ABOUT THIS EXERCISE:
Skip the pictures and give back the rest of the listing exactly.

INFORMATION SHOWN:
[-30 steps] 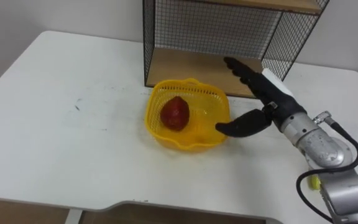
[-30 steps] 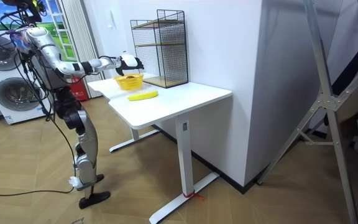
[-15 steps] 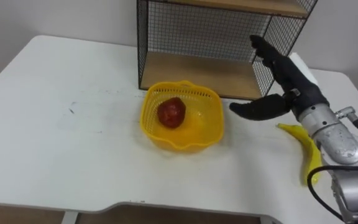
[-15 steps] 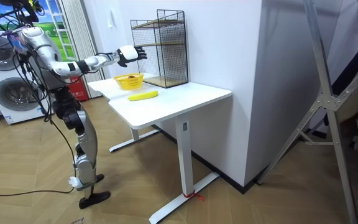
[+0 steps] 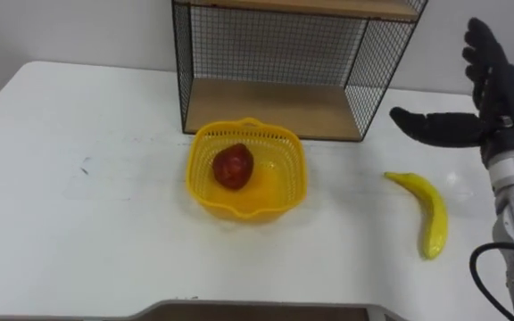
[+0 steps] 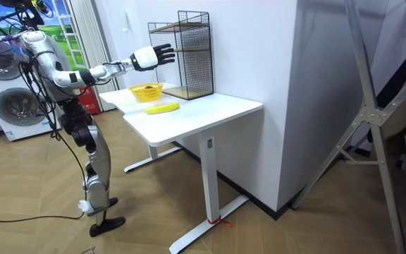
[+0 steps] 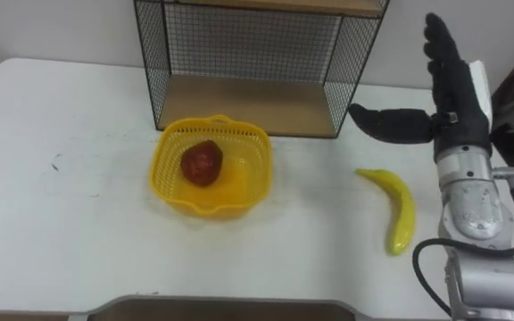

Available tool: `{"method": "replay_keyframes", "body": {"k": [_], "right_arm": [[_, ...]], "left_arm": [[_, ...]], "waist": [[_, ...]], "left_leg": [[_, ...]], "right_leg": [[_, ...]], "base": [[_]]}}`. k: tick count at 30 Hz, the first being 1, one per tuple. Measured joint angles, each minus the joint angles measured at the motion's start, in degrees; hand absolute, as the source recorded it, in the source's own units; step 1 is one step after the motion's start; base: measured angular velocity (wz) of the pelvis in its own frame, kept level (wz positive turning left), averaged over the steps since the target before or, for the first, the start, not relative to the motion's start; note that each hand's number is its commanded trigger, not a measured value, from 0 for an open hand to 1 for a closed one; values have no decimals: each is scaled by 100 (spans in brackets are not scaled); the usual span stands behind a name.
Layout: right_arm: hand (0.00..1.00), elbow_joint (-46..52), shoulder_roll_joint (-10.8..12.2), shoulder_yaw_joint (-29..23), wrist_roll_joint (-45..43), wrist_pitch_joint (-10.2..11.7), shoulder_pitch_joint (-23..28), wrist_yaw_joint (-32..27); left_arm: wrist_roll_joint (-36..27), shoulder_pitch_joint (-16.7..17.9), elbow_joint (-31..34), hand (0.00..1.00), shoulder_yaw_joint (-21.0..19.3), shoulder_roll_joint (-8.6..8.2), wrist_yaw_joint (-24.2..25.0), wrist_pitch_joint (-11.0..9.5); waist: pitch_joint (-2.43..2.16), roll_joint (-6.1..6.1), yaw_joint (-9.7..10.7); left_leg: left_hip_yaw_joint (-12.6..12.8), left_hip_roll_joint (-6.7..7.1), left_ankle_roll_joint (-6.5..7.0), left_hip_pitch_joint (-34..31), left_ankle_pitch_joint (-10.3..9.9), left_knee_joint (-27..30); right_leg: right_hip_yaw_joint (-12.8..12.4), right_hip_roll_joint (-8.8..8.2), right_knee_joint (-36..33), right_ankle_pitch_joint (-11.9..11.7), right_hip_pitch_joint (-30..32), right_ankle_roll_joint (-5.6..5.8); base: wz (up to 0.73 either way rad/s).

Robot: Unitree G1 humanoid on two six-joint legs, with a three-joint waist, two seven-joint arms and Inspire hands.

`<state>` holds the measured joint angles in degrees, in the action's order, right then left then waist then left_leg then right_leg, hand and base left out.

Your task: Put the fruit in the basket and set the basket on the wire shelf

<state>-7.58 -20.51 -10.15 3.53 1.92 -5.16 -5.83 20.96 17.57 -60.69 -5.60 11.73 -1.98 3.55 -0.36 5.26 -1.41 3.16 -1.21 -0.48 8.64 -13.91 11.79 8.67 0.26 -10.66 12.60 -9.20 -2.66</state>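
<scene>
A yellow mesh basket (image 5: 246, 169) (image 7: 211, 175) (image 6: 146, 92) stands on the white table in front of the wire shelf (image 5: 279, 62) (image 7: 248, 62) (image 6: 183, 53). A red fruit (image 5: 233, 166) (image 7: 202, 163) lies inside the basket. A banana (image 5: 427, 214) (image 7: 394, 209) (image 6: 161, 109) lies on the table to the basket's right. My right hand (image 5: 493, 85) (image 7: 444, 85) (image 6: 151, 58) is raised above the table at the right, open, fingers straight and thumb pointing left, holding nothing. It hovers above and beyond the banana, apart from the basket.
The shelf has a wooden bottom board (image 5: 275, 107) and an open front facing the basket. The white table (image 5: 78, 205) has bare room to the left of the basket. In the room view I stand at the table's end, with washing machines (image 6: 9, 106) behind me.
My right hand has lifted away from the basket's right rim and swung up and to the right. The camera has shifted, bringing the banana into view.
</scene>
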Motion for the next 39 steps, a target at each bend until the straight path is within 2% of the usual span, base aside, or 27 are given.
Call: {"method": "replay_keyframes", "body": {"k": [3,10,15,22,24,31,34,39], "right_arm": [[0,-390,0,1,-9,-56,6,-183],[0,-1053,0,14,99,-154,0,-416],[0,-1237,0,27,9,-314,0,-450],[0,-1369,0,228,-107,-334,-1,-278],[0,-1502,0,228,-183,-411,-1,-140],[0,-1682,0,229,-427,-457,-5,142],[0,-1887,0,232,-570,-559,-4,318],[0,-2261,0,266,-879,-583,-5,459]], "left_arm": [[-5,7,1,0,0,-8,0,97],[-29,-12,5,0,20,-24,0,370],[-16,-49,7,0,7,-85,1,514],[2,-33,153,0,-18,-86,1,529],[3,-1,308,0,-57,-86,7,527],[6,26,394,0,-105,-85,39,527],[6,70,415,0,-104,-83,41,528],[5,118,424,0,-100,-61,41,531]], "waist": [[11,-20,-10],[18,-42,-15],[68,-37,-22],[45,-5,-46],[34,11,-70],[22,9,-69],[19,15,-68],[24,83,-74]], "left_leg": [[78,-3,8,5,4,8],[75,11,23,-3,14,2],[76,11,22,-23,15,-7],[72,1,21,-95,15,-13],[72,0,21,-96,15,-13],[74,-2,21,-92,15,-6],[91,2,22,-92,15,-3],[95,9,27,-83,20,-6]], "right_leg": [[-36,-1,-11,-9,3,5],[-69,-12,7,-14,15,9],[-70,-10,28,-14,44,10],[-75,3,8,-14,135,9],[-73,3,4,-14,134,9],[-64,0,-7,-15,125,8],[-67,-5,-18,-15,129,9],[-70,-8,-2,-15,116,9]], "base": [[-5],[-1],[0],[-2],[0],[0],[0],[0]]}}
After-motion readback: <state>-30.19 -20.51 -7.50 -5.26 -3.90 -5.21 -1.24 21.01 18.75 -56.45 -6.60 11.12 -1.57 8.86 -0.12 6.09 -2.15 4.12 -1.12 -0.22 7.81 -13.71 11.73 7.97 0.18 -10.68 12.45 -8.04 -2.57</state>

TASK OUTPUT:
[-30 steps] 
[-30 steps] 
[-15 steps] 
[-15 steps] 
[+0 steps] 
[+0 steps] 
[+0 steps] 

Available tool: `{"method": "replay_keyframes", "body": {"k": [_], "right_arm": [[_, ...]], "left_arm": [[_, ...]], "waist": [[_, ...]], "left_leg": [[_, ...]], "right_leg": [[_, ...]], "base": [[_]]}}`. k: tick count at 30 Hz, the first being 1, one per tuple. Measured joint angles, each minus the joint angles measured at the motion's start, in degrees; hand absolute, as the source recorded it, in the source's own units; step 1 is one step after the motion's start; base: measured angular velocity (wz) of the pelvis in its own frame, kept level (wz positive turning left), averaged over the steps since the target before or, for the first, the start, not relative to the motion's start; note that each hand's number is its commanded trigger, not a measured value, from 0 for an open hand to 1 for a closed one; values have no decimals: each is scaled by 100 (spans in brackets are not scaled); the usual span stands behind a name.
Layout: right_arm: hand (0.00..1.00), elbow_joint (-46..52), shoulder_roll_joint (-10.8..12.2), shoulder_yaw_joint (-29..23), wrist_roll_joint (-45..43), wrist_pitch_joint (-10.2..11.7), shoulder_pitch_joint (-23..28), wrist_yaw_joint (-32..27); left_arm: wrist_roll_joint (-36..27), shoulder_pitch_joint (-16.7..17.9), elbow_joint (-31..34), hand (0.00..1.00), shoulder_yaw_joint (-21.0..19.3), shoulder_roll_joint (-8.6..8.2), wrist_yaw_joint (-24.2..25.0), wrist_pitch_joint (-11.0..9.5); waist: pitch_joint (-2.43..2.16), roll_joint (-6.1..6.1), yaw_joint (-9.7..10.7); left_leg: left_hip_yaw_joint (-12.6..12.8), left_hip_roll_joint (-6.7..7.1), left_ankle_roll_joint (-6.5..7.0), left_hip_pitch_joint (-34..31), left_ankle_pitch_joint (-10.3..9.9), left_knee_joint (-27..30); right_leg: right_hip_yaw_joint (-12.8..12.4), right_hip_roll_joint (-8.8..8.2), right_knee_joint (-36..33), right_ankle_pitch_joint (-11.9..11.7), right_hip_pitch_joint (-30..32), right_ankle_roll_joint (-5.6..5.8); base: wz (up to 0.73 either way rad/s).

Robot: Unitree G1 humanoid on two six-joint legs, with a three-joint waist, two seven-joint arms and Inspire hands.

`<state>` holds the measured joint angles in degrees, in the action's order, right then left then waist then left_leg then right_leg, hand and base left out.

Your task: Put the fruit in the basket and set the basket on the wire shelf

<state>-7.58 -20.51 -10.15 3.53 1.92 -5.16 -5.83 20.96 17.57 -60.69 -5.60 11.73 -1.98 3.55 -0.36 5.26 -1.41 3.16 -1.21 -0.48 8.64 -13.91 11.79 8.67 0.26 -10.66 12.60 -9.20 -2.66</state>
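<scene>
A yellow mesh basket (image 5: 246, 169) (image 7: 211, 175) (image 6: 146, 92) stands on the white table in front of the wire shelf (image 5: 279, 62) (image 7: 248, 62) (image 6: 183, 53). A red fruit (image 5: 233, 166) (image 7: 202, 163) lies inside the basket. A banana (image 5: 427, 214) (image 7: 394, 209) (image 6: 161, 109) lies on the table to the basket's right. My right hand (image 5: 493, 85) (image 7: 444, 85) (image 6: 151, 58) is raised above the table at the right, open, fingers straight and thumb pointing left, holding nothing. It hovers above and beyond the banana, apart from the basket.
The shelf has a wooden bottom board (image 5: 275, 107) and an open front facing the basket. The white table (image 5: 78, 205) has bare room to the left of the basket. In the room view I stand at the table's end, with washing machines (image 6: 9, 106) behind me.
My right hand has lifted away from the basket's right rim and swung up and to the right. The camera has shifted, bringing the banana into view.
</scene>
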Motion for the next 39 steps, a target at each bend until the straight path is within 2% of the usual span, base aside, or 27 are given.
Call: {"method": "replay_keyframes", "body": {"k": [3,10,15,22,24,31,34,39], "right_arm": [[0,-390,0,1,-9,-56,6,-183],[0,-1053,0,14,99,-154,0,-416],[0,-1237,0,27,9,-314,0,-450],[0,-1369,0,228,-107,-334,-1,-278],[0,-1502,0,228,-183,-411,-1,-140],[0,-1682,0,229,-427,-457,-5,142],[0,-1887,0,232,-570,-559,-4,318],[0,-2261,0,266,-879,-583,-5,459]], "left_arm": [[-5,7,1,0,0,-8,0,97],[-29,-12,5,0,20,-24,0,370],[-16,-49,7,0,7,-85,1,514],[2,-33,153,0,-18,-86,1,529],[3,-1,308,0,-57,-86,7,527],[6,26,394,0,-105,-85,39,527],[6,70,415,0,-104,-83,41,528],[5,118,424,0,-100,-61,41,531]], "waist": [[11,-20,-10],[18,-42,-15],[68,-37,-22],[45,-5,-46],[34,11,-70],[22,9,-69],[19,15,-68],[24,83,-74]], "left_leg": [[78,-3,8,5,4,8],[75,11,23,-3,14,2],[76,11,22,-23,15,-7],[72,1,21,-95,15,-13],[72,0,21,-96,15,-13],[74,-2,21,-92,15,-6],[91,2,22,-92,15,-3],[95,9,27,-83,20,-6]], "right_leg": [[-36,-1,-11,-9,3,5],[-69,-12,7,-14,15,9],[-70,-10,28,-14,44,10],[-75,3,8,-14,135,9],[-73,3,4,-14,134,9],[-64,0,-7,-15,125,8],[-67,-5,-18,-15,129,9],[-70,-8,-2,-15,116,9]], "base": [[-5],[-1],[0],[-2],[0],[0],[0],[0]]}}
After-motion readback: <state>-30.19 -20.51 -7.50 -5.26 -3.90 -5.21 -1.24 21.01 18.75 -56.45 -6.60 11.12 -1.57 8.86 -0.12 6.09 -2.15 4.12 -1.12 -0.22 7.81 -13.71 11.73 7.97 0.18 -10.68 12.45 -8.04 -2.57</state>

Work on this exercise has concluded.